* [About this exercise]: Retype each line exactly as it stands, beginning at the first line of the material and finishing with the line that contains "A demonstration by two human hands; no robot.".

* [Dataset extract]:

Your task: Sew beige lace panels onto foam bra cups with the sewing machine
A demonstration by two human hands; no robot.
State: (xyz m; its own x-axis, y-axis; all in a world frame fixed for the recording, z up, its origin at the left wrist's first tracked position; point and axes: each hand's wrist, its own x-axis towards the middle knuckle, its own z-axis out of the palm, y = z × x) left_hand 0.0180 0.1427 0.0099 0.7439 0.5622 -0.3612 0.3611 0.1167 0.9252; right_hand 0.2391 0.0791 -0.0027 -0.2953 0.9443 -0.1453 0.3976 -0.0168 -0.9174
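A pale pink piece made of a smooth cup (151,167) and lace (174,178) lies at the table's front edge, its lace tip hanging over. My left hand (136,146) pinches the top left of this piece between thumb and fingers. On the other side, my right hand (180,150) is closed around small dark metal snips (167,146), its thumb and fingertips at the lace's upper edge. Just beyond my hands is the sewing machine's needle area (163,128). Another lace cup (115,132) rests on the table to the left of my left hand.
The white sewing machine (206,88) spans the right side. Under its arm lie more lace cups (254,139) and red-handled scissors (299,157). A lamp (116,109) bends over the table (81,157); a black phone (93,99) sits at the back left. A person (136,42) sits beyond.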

* [Solution to this exercise]:
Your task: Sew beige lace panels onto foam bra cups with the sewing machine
A demonstration by two human hands; no robot.

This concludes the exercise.